Problem details >> Whenever a line in the material below includes "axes", copy that line.

=== Supplied records ===

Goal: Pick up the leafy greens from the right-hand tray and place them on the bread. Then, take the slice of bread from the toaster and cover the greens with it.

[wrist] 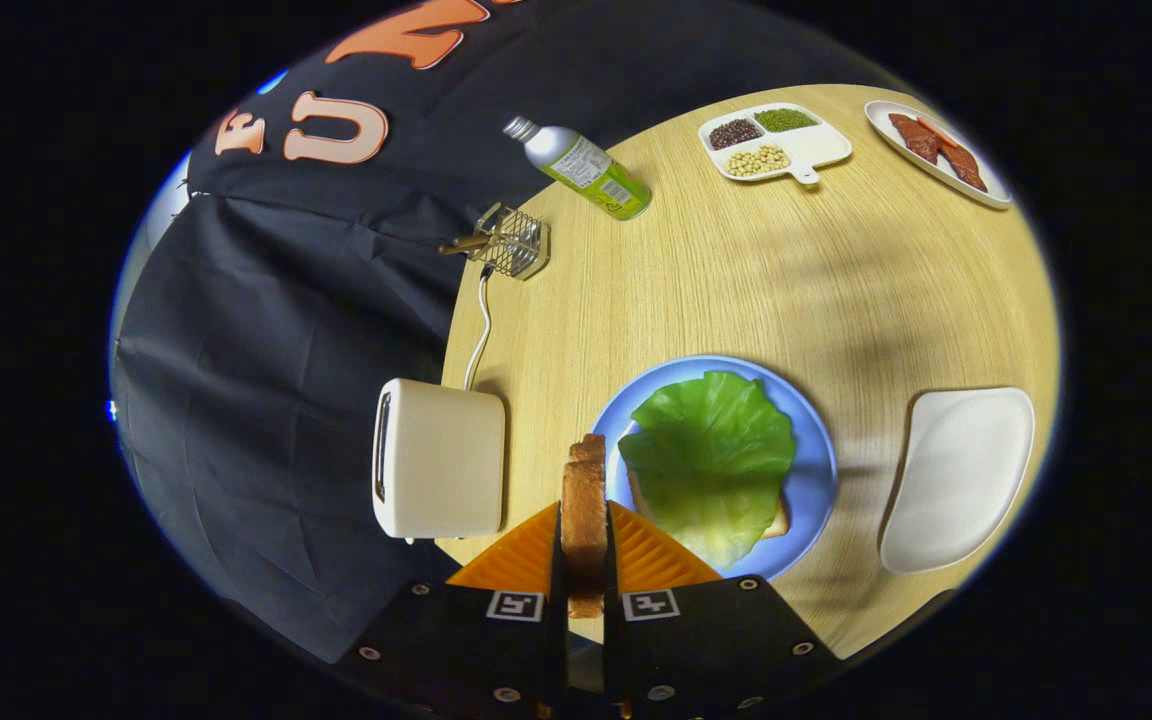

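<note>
Tongs point(584, 560) pinch the bread slice point(584, 510) edge-on; you swing toward two o'clock, lay it flat over the greens point(711, 455).

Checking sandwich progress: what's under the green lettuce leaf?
A bread slice on the round blue plate, only its edges peeking out; the rest is covered. The claw grips another slice.

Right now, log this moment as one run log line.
gripper: shut on bread slice | leafy greens: on bread on blue plate | toaster: empty beside plate | next: cover greens
</note>
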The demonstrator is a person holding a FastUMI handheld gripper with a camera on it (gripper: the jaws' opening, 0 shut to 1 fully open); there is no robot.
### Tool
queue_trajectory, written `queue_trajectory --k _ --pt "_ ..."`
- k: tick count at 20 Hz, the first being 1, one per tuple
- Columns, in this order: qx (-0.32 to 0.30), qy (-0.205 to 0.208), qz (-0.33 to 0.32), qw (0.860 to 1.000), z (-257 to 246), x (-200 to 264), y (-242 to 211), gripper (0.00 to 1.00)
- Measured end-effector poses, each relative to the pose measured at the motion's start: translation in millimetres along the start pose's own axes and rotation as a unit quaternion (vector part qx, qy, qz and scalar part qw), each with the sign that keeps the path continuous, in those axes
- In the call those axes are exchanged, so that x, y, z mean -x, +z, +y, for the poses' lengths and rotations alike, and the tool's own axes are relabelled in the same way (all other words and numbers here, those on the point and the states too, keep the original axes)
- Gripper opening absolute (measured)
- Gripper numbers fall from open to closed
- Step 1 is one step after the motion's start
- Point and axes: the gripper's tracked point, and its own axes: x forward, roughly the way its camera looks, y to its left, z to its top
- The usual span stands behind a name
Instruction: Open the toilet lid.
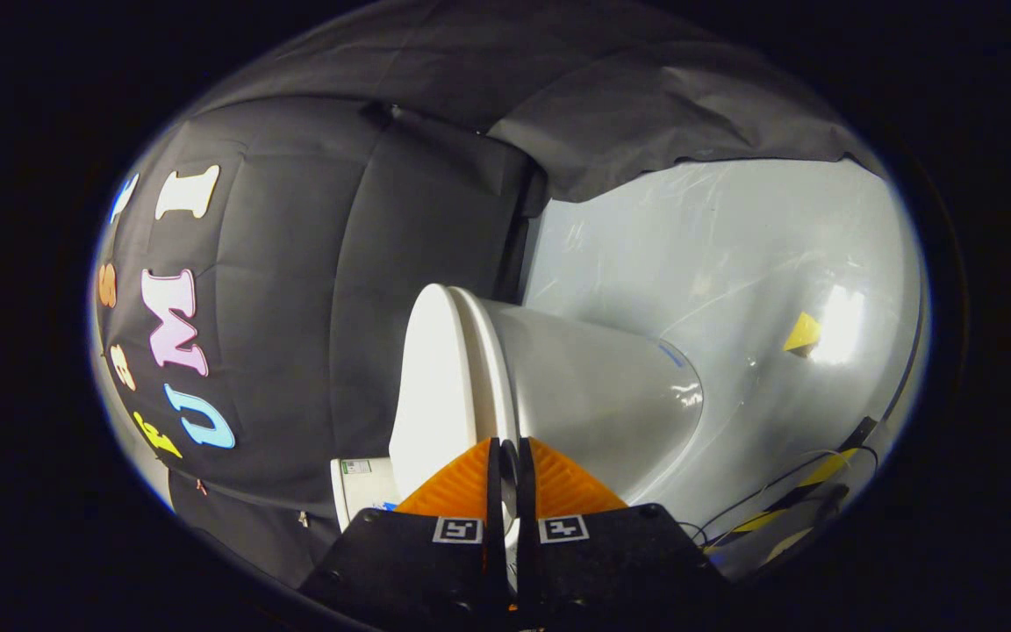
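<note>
Here the gripper (510,452) sits with its two fingers drawn nearly together, a thin dark slit between them. Their tips meet the front edge of the toilet (558,386), right at the seam where the toilet lid (431,386) lies against the seat rim (492,369). Whether both fingers actually pinch the lid edge, or merely rest against it, cannot be told; the contact is hidden behind the fingertips.

The view is rolled: the lid's broad white face lies toward the booth wall (312,290), the bowl body toward the pale floor (734,263). The lid appears down, flat on the seat. Task judged not yet done.

Risks from here:
- Lid and seat edges lie close together. A grip taken slightly deep could catch both, and the seat would lift with the lid.
- The lid is smooth and glossy. A shallow hold on its lip could slip off mid-swing and let it drop back.
- If released before it passes upright, it could fall shut.

Surface and room: the floor is a shiny light sheet with bright glare and a small yellow marker (802,333) well beyond the bowl. Striped tape and loose cables (786,491) run along the floor's edge near the gripper body. Black cloth hangs over the wall and overhead. A white tank (365,487) with a small label sits behind the lid.
</note>
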Motion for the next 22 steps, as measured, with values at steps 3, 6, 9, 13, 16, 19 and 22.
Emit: queue_trajectory --k 3,6,9,13,16,19,22 --pt "0.028 0.002 -0.003 1.000 8 3 0 0.09" --pt "0.056 0.004 -0.012 0.998 26 15 0 0.09" --pt "0.093 -0.010 -0.031 0.995 48 29 -2 0.08" --pt "0.153 -0.020 -0.059 0.986 94 50 -6 0.06" --pt "0.204 -0.018 -0.081 0.975 135 69 -17 0.06" --pt "0.264 -0.018 -0.098 0.959 177 85 -31 0.06" --pt "0.318 -0.004 -0.113 0.941 221 98 -51 0.06"
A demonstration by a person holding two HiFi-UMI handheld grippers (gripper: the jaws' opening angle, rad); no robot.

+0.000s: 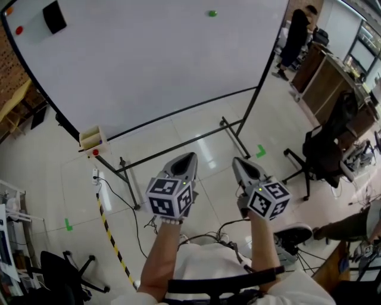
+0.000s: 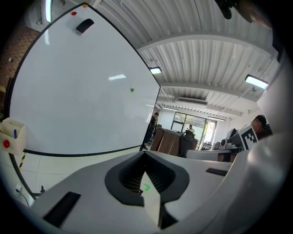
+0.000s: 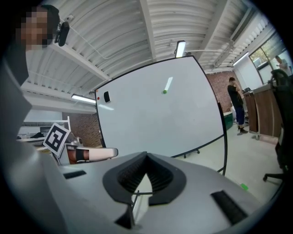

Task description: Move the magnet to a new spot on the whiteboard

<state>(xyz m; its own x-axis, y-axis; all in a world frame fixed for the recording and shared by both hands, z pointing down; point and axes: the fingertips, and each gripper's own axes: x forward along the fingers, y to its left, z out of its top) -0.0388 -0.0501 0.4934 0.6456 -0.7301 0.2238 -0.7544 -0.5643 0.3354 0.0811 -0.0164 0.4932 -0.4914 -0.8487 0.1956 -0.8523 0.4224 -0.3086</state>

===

Your response >>
- Measured end-effector poses, each relative to the pose measured at the motion's start: translation in millimetres along the start pose's own axes and rotation as a unit quaternion (vector part qx, qy, qz and scalar part qw), each with the sign that keeps the path continuous, in those axes
- In the call those axes are exchanged, so that x, y, z mean -x, +z, +y, for the poses' lengths and rotations alike, and the tool's own axes are relabelled in the same way (all other words and numbers here, those on the point and the states too, keep the original axes)
- Point and axes: the gripper's tracked point, and its own axes: x forward, roughly the way its camera looks, y to its left, z to its top
<state>(xyz m; its own x-axis, y-axis; all in a world frame fixed for the recording and shared by both hands, z pointing down; point and axes: the fingertips, and each gripper's own axes: x forward along the fingers, y to its left, z out of its top) -0.0388 -0.0501 0.4934 0.6456 -0.7301 0.2238 -0.7544 -0.5643 0.3354 0.0811 -0.0164 0.4932 -0.4914 -0.8487 0.1956 -0.8523 0.4224 -0.3086</state>

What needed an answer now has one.